The latest Boeing laptop theft, which was reported by Information Week on December 15th, 2006, contained identifying information on 382,000 Boeing employees.
"Boeing is trying to figure out how to best protect data in this portable world we live in," says Tim Neale, a spokesman for Boeing. "In November 2005, Boeing had to deal with its first laptop theft. That machine, which still has not been recovered, contained identifying information on 161,000 current and former employees. Neale says that after that first incident, company executives and managers started working to keep it from happening again. One of the first things they did was to instruct workers to get sensitive data off their hard drives and then managers had to check to make sure it had been done. Company policy discourages saving sensitive employee files on their laptops, notes Neale. Workers are supposed to work off the servers whenever possible, keeping the data behind the company firewall. "If you do download the information onto a laptop, it’s supposed to be temporary and the information is supposed to be encrypted," he says, adding that the employee who was just fired didn’t follow this policy.

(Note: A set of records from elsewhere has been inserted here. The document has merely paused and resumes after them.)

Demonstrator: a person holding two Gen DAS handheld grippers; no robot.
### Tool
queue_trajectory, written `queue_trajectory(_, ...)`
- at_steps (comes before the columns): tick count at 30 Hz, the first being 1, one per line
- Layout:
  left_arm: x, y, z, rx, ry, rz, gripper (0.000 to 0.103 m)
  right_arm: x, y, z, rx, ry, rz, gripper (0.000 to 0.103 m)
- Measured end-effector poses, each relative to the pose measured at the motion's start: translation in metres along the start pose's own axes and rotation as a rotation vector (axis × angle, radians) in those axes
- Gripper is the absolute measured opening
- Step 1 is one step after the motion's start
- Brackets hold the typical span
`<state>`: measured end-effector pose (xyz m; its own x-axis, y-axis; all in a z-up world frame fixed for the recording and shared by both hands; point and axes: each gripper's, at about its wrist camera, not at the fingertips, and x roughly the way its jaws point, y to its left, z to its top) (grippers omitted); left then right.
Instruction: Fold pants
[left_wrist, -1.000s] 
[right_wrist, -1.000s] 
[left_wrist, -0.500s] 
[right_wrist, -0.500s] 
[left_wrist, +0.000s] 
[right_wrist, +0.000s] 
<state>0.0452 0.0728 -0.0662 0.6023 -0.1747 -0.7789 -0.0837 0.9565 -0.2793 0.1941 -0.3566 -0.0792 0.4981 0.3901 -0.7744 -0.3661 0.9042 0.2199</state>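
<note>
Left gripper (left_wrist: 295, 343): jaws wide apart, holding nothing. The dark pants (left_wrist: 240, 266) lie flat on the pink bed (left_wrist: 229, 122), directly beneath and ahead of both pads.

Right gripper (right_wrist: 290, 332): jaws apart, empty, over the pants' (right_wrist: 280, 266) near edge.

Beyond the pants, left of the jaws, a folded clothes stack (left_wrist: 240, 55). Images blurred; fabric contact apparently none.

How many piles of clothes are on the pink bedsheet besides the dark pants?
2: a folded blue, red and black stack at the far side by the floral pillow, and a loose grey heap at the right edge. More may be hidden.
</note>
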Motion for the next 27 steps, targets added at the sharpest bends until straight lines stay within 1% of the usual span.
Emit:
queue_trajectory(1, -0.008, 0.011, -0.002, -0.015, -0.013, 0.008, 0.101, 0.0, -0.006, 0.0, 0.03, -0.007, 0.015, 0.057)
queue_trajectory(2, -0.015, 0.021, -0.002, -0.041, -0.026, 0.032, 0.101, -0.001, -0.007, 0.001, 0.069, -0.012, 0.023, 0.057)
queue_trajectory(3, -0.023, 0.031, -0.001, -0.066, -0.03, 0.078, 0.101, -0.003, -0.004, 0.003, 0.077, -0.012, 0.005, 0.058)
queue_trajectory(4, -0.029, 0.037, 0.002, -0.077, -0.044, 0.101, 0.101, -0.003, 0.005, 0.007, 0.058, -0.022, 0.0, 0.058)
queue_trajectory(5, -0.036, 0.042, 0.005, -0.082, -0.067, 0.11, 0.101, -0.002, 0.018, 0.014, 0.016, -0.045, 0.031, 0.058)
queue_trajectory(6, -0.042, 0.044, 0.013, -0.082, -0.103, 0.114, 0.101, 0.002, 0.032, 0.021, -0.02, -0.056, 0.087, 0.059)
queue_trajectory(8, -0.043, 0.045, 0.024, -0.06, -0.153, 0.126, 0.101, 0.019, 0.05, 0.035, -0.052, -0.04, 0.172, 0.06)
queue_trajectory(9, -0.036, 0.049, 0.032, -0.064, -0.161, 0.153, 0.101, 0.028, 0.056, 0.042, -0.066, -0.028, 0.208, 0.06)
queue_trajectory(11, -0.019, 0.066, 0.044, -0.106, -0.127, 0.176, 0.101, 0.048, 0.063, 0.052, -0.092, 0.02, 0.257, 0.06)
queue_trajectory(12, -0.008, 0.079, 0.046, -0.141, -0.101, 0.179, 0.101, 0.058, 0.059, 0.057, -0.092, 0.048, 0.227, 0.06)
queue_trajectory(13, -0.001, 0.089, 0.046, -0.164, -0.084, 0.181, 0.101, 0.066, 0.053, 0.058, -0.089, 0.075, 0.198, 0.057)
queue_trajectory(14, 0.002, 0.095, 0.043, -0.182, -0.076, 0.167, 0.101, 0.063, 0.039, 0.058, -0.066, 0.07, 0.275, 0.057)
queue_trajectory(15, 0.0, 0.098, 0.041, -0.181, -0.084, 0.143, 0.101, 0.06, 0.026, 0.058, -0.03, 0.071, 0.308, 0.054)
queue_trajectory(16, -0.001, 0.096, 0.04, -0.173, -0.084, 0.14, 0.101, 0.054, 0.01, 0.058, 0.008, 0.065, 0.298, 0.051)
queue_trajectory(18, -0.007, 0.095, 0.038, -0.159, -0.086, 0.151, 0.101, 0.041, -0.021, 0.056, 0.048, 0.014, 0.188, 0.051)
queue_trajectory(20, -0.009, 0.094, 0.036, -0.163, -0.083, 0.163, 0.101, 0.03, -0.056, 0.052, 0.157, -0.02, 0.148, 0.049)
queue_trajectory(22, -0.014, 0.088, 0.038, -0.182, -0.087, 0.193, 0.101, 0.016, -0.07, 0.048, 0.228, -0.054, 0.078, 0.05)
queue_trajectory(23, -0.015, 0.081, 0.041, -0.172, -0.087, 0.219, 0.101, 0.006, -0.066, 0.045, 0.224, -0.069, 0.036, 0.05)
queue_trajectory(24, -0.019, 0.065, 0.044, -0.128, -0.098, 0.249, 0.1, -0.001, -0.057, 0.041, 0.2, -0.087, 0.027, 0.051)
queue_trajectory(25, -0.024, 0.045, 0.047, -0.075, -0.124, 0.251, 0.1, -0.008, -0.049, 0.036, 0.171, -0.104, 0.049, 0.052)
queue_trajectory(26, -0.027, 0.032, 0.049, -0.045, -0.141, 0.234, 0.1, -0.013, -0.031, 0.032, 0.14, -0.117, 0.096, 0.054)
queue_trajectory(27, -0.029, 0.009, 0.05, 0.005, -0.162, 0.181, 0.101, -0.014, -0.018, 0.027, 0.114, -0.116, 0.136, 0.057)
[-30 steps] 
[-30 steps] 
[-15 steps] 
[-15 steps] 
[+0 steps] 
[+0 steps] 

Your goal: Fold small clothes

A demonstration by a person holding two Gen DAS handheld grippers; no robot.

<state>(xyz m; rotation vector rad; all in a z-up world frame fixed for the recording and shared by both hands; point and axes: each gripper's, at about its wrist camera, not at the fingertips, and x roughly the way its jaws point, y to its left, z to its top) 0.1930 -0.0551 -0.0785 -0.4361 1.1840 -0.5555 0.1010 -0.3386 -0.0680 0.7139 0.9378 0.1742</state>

The problem with Boeing’s policy is it lets the employee decide to encrypt or not. Like backing up your hard drive, if encryption isn’t done automatically, it probably won’t be done at all. What they should do is get a whole disk encryption solution that encrypts the entire drive without any user intervention required. The end user would notice nothing other than having to enter a password before the computer boots. You can encrypt other portable devices, like Palm Pilots, too. Boeing probably knows this but either hasn’t completely rolled out the software or hasn’t decided which solution to use.
A couple of options for whole disk encryption are Utimaco SafeGuard Easy and PGP Whole Disk Encryption.